All Products
Search
Document Center

Container Service for Kubernetes:Enable the descheduling feature

Last Updated:Mar 26, 2026

Descheduling moves running pods that violate eviction rules to other nodes, without waiting for the scheduler to detect the imbalance. Use it to fix pods that became mis-scheduled after their node's taints, affinity rules, or load profile changed.

This topic walks you through enabling descheduling via the ack-koordinator component, using the RemovePodsViolatingNodeTaints plug-in as an example.

Prerequisites

Before you begin, make sure you have:

Descheduling is not supported on virtual nodes.

Usage notes

  • Koordinator Descheduler only evicts running pods. It does not recreate or reschedule them. After eviction, the workload controller (such as a Deployment or StatefulSet) recreates the pod, which is then scheduled by the standard scheduler.

  • During descheduling, old pods are evicted before new pods are created. Make sure your application has enough replicas to maintain availability during eviction.

  • ack-descheduler is discontinued. If you are using it, migrate to Koordinator Descheduler. For more information, see How do I migrate from ack-descheduler to Koordinator Descheduler?.

Choose a descheduling plug-in

Select a plug-in based on the problem you want to solve:

Scenario Plug-in Policy type
Pods remain on nodes that acquired a NoSchedule taint after scheduling RemovePodsViolatingNodeTaints Deschedule
Pods violate inter-pod anti-affinity rules RemovePodsViolatingInterPodAntiAffinity Deschedule
Pods no longer satisfy node affinity rules RemovePodsViolatingNodeAffinity Deschedule
Pods restart too frequently RemovePodsHavingTooManyRestarts Deschedule
Pods have exceeded their time-to-live PodLifeTime Deschedule
Pods are in the Failed state RemoveFailedPod Deschedule
Replicated pods are unevenly spread across nodes RemoveDuplicates Balance
Nodes are unevenly utilized by resource allocation LowNodeUtilization Balance
Pods violate topology spread constraints RemovePodsViolatingTopologySpreadConstraint Balance
Nodes are overloaded by actual resource utilization LowNodeLoad Balance

This topic uses RemovePodsViolatingNodeTaints as the example.

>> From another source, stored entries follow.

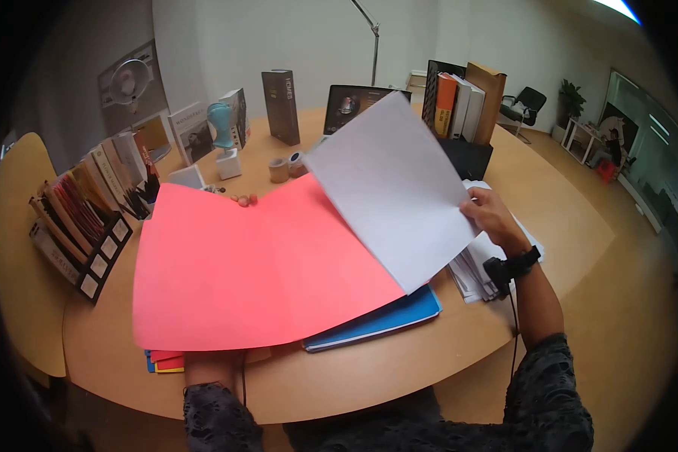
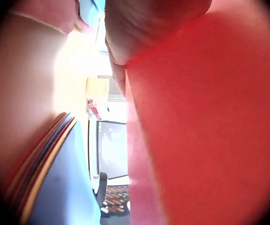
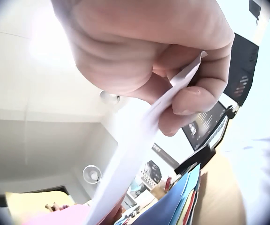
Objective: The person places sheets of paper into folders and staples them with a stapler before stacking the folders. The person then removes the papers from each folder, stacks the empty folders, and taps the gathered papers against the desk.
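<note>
A wide pink folder (image 1: 264, 264), spread out with a crease near its middle, is held up over the desk. My left hand (image 2: 153, 28) is under it, mostly hidden in the head view, where its fingertips (image 1: 245, 200) curl over the far edge. White paper (image 1: 392, 181) leans across the folder's right part. The right hand (image 1: 493, 218) pinches this paper at its right edge between thumb and fingers; the right wrist view shows the paper bent between them. Below the folder lie a blue folder (image 1: 384, 324) and several coloured folders (image 1: 166, 360).
A stack of white papers (image 1: 471, 271) lies by my right wrist. Books in a black rack (image 1: 102, 256) line the desk's left side. Farther back are a teal-topped stand (image 1: 221, 128), tape rolls (image 1: 279, 170), a dark upright box (image 1: 281, 107) and more upright books (image 1: 459, 105).
</note>
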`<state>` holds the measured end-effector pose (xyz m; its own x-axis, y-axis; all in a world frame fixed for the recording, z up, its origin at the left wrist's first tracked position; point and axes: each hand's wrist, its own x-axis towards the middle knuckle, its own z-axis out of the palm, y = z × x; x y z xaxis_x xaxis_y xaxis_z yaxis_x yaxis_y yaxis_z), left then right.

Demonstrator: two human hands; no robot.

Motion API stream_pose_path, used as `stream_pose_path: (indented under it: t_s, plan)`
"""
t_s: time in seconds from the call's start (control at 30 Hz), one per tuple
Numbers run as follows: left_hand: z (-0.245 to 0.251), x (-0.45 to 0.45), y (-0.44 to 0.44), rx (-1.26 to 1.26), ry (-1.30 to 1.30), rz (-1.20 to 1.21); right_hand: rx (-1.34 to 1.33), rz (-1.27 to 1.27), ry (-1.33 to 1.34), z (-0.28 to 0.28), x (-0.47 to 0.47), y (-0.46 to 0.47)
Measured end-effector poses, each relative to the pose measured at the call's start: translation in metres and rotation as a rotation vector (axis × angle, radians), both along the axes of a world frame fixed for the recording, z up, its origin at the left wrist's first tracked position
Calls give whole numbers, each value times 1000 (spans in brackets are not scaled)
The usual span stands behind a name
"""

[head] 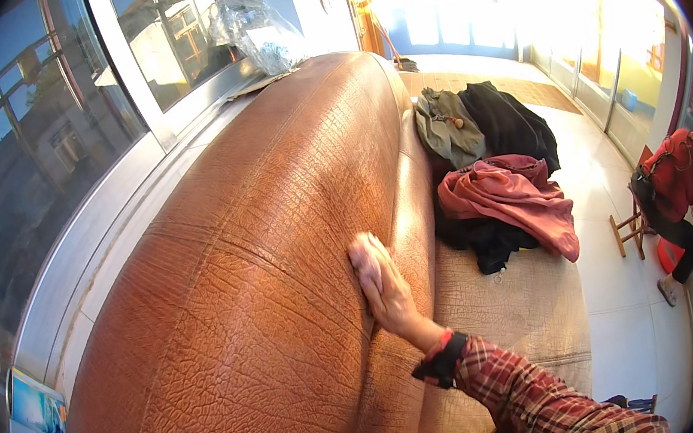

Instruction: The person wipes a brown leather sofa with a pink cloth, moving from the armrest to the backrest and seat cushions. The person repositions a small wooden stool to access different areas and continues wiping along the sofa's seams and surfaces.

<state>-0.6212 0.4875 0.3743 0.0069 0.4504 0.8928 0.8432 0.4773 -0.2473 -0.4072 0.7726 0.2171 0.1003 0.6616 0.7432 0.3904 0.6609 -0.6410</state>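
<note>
My right hand [394,295] presses a small pale pinkish cloth [362,257] against the brown leather sofa backrest [246,242]. Contact is low on the backrest's inner face, beside the fold where it meets a lower padded roll [399,379]. Part of the cloth is hidden under my fingers. A plaid sleeve and a dark wristband cover that forearm. My left hand is out of view. Beyond my arm, on the lighter sofa seat [513,306], lie a crumpled pink garment [506,193], a black garment [486,241] partly under it, an olive garment [449,129] and another dark garment [506,119].
Windows and a tiled sill [123,244] run along the left behind the sofa. A clear plastic bag [266,38] rests at the backrest's far end. To the right, another person in red [679,175] bends beside a wooden stool [630,227] and a red basin [669,255].
</note>
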Motion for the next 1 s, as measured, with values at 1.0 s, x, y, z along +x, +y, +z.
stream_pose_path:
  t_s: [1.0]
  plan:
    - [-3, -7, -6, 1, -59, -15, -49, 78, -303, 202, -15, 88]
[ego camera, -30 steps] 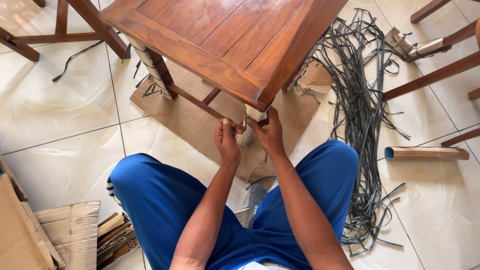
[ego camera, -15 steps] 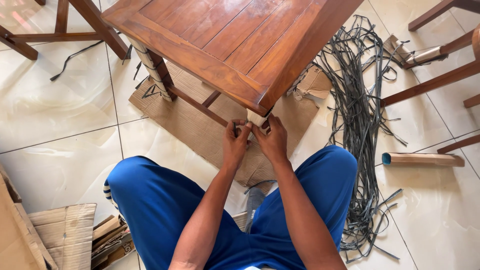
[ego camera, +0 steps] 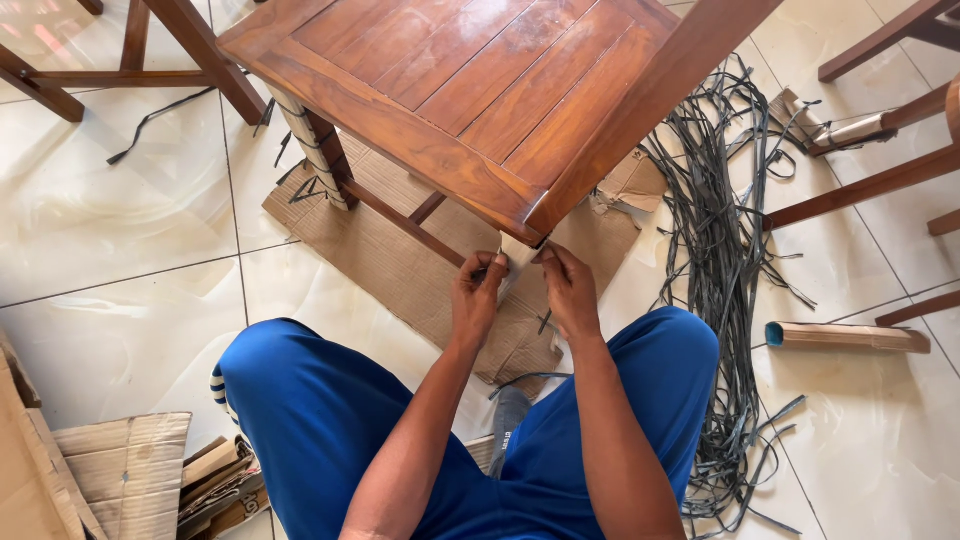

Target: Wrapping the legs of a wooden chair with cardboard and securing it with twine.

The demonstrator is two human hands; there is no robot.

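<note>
A square wooden table (ego camera: 470, 90) of glossy reddish-brown slats framed by a broad mitred border fills the upper middle of the frame. Just below its near corner, at frame centre, the near table leg (ego camera: 517, 252) shows only as a short pale stub wrapped in beige cardboard. Both hands meet on it. The left hand (ego camera: 477, 298) has its fingers curled and pinched on the wrap's left edge; the right hand (ego camera: 570, 290) presses fingertips against the right side, thumb and fingers closed on the wrapping. A thin dark strap end (ego camera: 543, 322) hangs between the hands, though whether either hand holds it cannot be told.

The far leg (ego camera: 308, 140), left of centre, is spiralled in the same pale cardboard with dark bands across it. Beneath the table lies a flat sheet of ribbed brown corrugated cardboard (ego camera: 400, 250) on smooth, shiny cream floor tiles (ego camera: 120, 270). To the right, a long tangled heap of flat grey-black plastic strapping (ego camera: 725, 260) runs from the upper right down to the lower right. Beside it, at right, lies an angular cardboard corner protector (ego camera: 850, 337) with a blue inner edge. Torn cardboard pieces (ego camera: 130, 470) are stacked in the lower left. The person's knees in bright blue trousers (ego camera: 330, 400) spread across the bottom.
</note>
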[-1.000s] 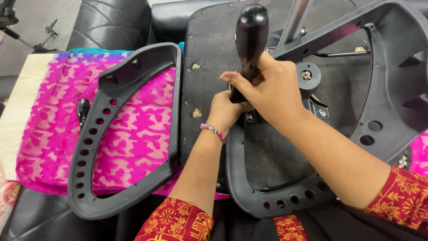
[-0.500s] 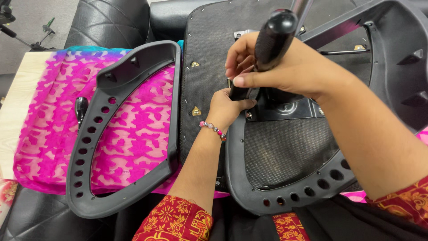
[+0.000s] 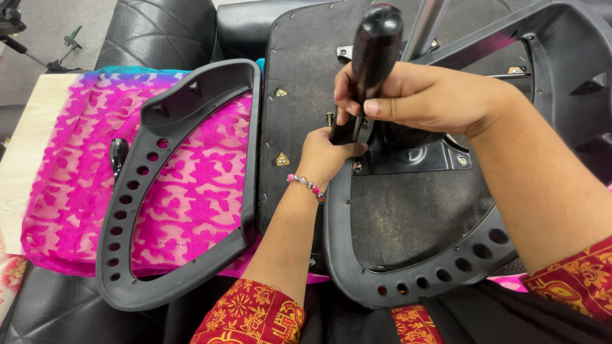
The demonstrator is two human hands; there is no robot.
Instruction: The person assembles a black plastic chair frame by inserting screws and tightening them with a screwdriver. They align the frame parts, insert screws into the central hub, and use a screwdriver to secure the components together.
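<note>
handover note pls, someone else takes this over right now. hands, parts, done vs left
Right hand: gripped on the black-handled screwdriver, upright over the metal bracket.
Left hand: pinching at the tool tip by a bolt that stands proud.
Parts: upturned chair seat; one armrest lies against it, the second armrest lies loose on the pink cloth.
Done: cannot tell how many fasteners are tight.
Left: that bolt isn't seated; second armrest unattached.
</note>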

Read the descheduling concepts and Koordinator Descheduler vs. Kubernetes Descheduler before getting started.

How it works

The RemovePodsViolatingNodeTaints plug-in checks every node for NoSchedule taints at the configured interval. If a running pod lacks a toleration for a node's NoSchedule taint, the plug-in evicts the pod. The workload controller then recreates the pod, and the scheduler places it on a node the pod can tolerate.

Use the excludedTaints field to exempt specific taints from this check. If a taint's key, or its key=value pair, matches an entry in excludedTaints, the plug-in ignores that taint.

Example scenario used in this topic:

A three-node cluster has a Deployment with one pod on each node. An administrator adds NoSchedule taints to two nodes after the pods are already running:

  • Node A gets deschedule=not-allow:NoSchedule. Because deschedule=not-allow is in excludedTaints, this taint is ignored — the pod stays.

  • Node B gets deschedule=allow:NoSchedule. This taint is not excluded — the pod is evicted and rescheduled to Node C (which has no NoSchedule taint).

Step 1: Install ack-koordinator and enable descheduling

If ack-koordinator is already installed, make sure the version is 1.2.0-ack.2 or later before proceeding.
  1. Log on to the ACK console. In the left navigation pane, click Clusters.

  2. On the Clusters page, find the target cluster and click its name. In the left navigation pane, click Add-ons.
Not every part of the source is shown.